▸ Input material

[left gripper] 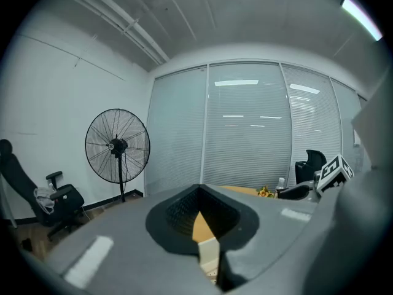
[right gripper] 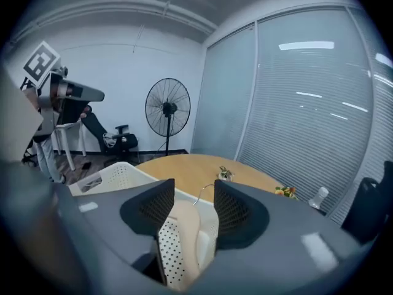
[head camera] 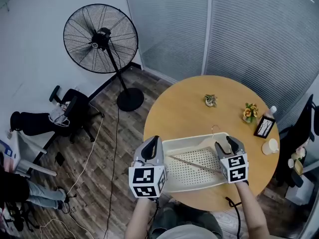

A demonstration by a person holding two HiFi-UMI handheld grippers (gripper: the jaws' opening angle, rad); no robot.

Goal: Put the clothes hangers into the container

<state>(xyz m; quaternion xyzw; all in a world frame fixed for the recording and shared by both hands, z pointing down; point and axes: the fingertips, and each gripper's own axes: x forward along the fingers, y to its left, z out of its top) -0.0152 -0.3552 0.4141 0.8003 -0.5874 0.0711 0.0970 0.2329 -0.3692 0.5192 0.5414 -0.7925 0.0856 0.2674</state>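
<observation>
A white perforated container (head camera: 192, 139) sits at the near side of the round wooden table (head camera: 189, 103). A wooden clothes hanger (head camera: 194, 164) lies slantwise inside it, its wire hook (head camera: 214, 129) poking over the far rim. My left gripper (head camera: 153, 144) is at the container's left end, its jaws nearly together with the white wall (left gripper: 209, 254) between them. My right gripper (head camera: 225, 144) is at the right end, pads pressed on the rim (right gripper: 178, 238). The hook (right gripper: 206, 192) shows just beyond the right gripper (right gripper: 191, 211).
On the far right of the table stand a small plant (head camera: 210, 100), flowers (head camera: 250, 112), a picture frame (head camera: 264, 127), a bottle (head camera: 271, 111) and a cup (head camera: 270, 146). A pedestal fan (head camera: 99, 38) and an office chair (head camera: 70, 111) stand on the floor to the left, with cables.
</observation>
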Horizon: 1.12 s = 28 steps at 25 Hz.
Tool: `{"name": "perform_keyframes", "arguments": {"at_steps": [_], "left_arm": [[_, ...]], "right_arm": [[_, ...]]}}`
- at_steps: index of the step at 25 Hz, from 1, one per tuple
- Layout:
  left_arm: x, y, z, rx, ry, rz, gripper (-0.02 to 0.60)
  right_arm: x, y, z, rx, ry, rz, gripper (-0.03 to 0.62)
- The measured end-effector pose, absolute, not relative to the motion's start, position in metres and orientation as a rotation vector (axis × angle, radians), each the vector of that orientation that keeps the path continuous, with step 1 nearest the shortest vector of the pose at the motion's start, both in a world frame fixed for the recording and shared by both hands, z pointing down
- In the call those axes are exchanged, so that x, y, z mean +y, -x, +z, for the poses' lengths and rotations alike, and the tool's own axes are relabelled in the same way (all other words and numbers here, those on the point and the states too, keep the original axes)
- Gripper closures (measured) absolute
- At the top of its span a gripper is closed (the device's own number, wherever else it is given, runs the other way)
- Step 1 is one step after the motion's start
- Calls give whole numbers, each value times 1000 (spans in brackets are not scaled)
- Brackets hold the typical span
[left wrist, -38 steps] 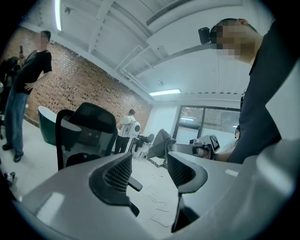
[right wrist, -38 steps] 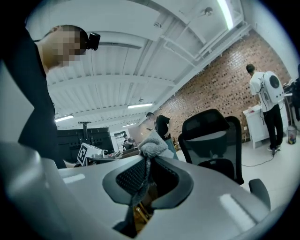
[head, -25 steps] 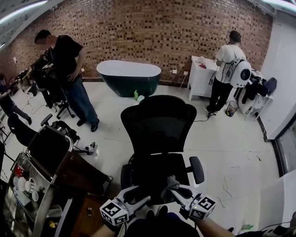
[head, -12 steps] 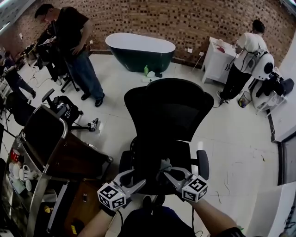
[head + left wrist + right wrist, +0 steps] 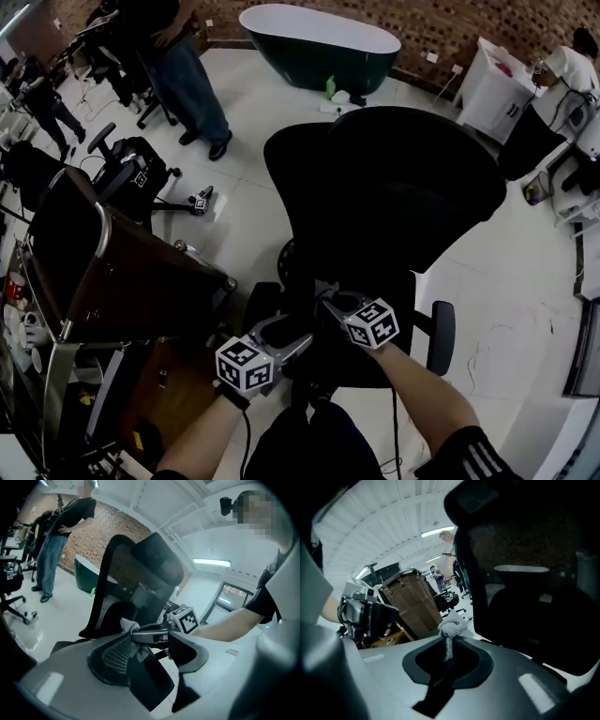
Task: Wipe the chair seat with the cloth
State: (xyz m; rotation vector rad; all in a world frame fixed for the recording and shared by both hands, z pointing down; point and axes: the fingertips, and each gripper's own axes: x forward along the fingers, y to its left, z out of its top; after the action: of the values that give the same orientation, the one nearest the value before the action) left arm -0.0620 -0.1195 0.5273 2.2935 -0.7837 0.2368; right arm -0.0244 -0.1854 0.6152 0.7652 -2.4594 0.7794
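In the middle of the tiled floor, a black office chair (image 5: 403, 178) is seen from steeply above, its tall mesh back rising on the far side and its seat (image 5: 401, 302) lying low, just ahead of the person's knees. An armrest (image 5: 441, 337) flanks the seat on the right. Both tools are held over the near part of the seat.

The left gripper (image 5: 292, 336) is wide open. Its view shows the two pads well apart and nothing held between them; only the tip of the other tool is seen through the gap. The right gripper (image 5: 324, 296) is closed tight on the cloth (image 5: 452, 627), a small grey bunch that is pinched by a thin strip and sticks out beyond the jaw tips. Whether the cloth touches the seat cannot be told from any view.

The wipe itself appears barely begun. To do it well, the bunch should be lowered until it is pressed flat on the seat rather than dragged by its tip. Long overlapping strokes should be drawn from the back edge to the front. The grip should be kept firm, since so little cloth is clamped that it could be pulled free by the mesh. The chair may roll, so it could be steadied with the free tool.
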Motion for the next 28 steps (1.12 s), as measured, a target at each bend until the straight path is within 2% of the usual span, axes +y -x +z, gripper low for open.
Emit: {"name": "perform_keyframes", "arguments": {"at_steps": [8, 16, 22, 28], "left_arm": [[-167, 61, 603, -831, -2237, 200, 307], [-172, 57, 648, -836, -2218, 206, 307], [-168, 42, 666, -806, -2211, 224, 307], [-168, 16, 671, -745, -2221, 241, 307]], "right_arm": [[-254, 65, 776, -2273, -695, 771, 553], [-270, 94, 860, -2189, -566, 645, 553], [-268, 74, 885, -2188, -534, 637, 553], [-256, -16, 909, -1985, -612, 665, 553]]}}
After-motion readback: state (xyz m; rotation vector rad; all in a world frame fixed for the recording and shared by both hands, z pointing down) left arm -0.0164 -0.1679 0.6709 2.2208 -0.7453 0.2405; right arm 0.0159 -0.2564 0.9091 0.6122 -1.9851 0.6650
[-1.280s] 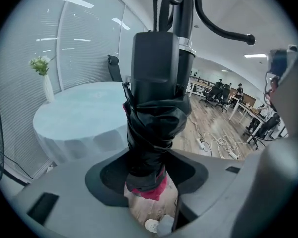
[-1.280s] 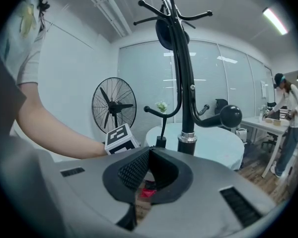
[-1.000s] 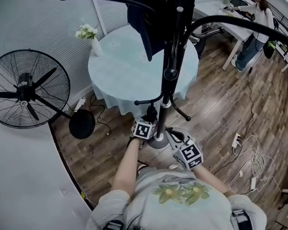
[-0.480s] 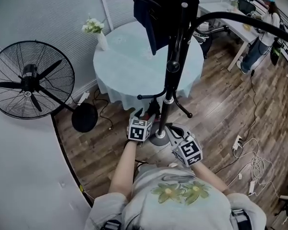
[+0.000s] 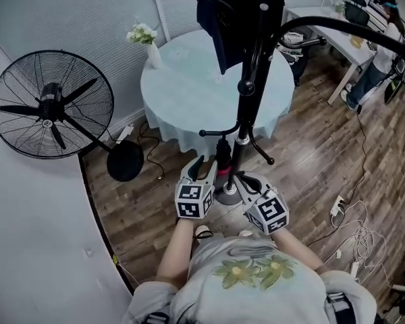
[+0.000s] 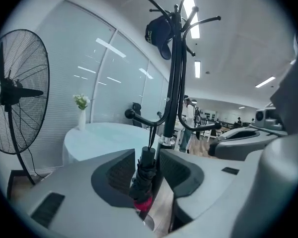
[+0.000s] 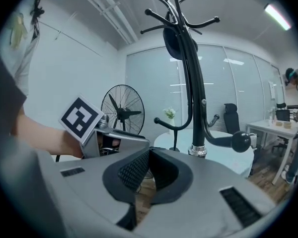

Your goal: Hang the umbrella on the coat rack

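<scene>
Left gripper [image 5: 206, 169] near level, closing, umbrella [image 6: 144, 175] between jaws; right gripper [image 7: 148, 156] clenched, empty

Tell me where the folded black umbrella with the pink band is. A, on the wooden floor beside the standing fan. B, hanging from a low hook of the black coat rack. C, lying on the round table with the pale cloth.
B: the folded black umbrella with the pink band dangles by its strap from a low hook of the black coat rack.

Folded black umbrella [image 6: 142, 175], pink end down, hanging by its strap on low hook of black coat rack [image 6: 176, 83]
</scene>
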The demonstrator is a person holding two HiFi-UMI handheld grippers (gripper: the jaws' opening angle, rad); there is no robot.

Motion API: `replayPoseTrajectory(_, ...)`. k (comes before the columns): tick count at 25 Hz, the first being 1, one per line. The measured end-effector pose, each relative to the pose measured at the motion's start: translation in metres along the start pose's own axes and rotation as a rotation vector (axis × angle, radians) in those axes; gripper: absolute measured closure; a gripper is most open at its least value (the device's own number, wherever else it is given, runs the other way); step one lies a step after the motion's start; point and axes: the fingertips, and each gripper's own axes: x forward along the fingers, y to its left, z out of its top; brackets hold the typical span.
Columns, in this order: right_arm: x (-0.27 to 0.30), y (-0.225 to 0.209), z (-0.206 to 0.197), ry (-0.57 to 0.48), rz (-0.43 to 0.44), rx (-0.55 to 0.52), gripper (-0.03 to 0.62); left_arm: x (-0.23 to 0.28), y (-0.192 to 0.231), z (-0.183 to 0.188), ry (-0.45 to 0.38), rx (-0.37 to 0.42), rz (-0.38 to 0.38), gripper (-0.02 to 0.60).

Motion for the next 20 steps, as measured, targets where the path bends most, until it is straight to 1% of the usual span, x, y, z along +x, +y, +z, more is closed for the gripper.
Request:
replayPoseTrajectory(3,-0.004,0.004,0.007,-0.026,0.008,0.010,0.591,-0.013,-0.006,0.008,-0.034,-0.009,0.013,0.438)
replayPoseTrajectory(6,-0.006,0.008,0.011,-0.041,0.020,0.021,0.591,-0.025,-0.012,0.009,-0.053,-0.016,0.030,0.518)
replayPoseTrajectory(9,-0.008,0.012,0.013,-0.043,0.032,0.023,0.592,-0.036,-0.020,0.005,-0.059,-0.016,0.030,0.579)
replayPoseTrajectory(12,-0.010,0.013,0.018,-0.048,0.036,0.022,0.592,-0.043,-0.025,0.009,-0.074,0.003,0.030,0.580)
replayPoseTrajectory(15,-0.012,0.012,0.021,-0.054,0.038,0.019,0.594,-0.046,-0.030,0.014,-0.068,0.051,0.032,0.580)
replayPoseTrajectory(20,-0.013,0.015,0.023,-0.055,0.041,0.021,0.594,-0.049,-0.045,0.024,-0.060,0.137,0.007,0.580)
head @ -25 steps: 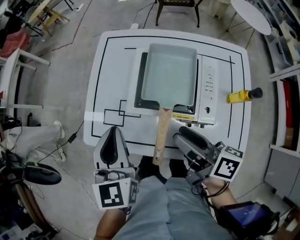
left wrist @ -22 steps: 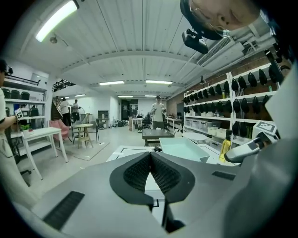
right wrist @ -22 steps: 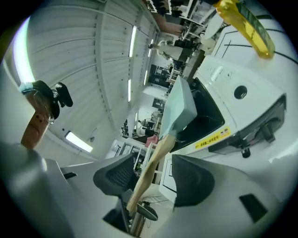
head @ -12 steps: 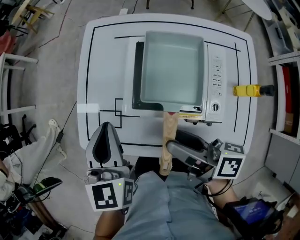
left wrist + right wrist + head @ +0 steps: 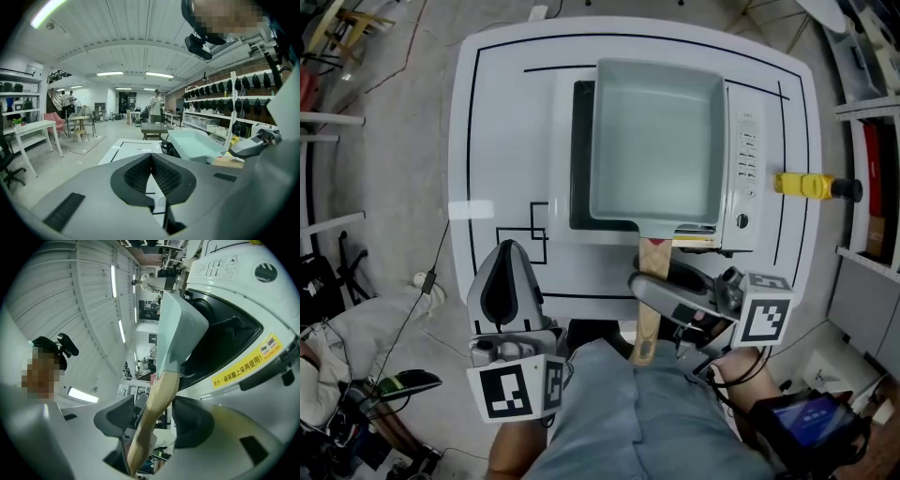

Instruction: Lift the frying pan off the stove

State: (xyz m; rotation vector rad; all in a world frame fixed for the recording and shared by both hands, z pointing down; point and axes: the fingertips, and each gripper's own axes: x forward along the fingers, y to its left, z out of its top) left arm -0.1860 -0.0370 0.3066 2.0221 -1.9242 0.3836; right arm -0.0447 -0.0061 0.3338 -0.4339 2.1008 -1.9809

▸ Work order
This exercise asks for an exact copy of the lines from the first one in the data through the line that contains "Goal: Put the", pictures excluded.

▸ Result of the exercise
[left gripper] 
[right gripper] 
[head camera] 

A demonstration by a person holding two HiFi-UMI handheld grippers (gripper: the jaws' opening angle, rad); no robot.

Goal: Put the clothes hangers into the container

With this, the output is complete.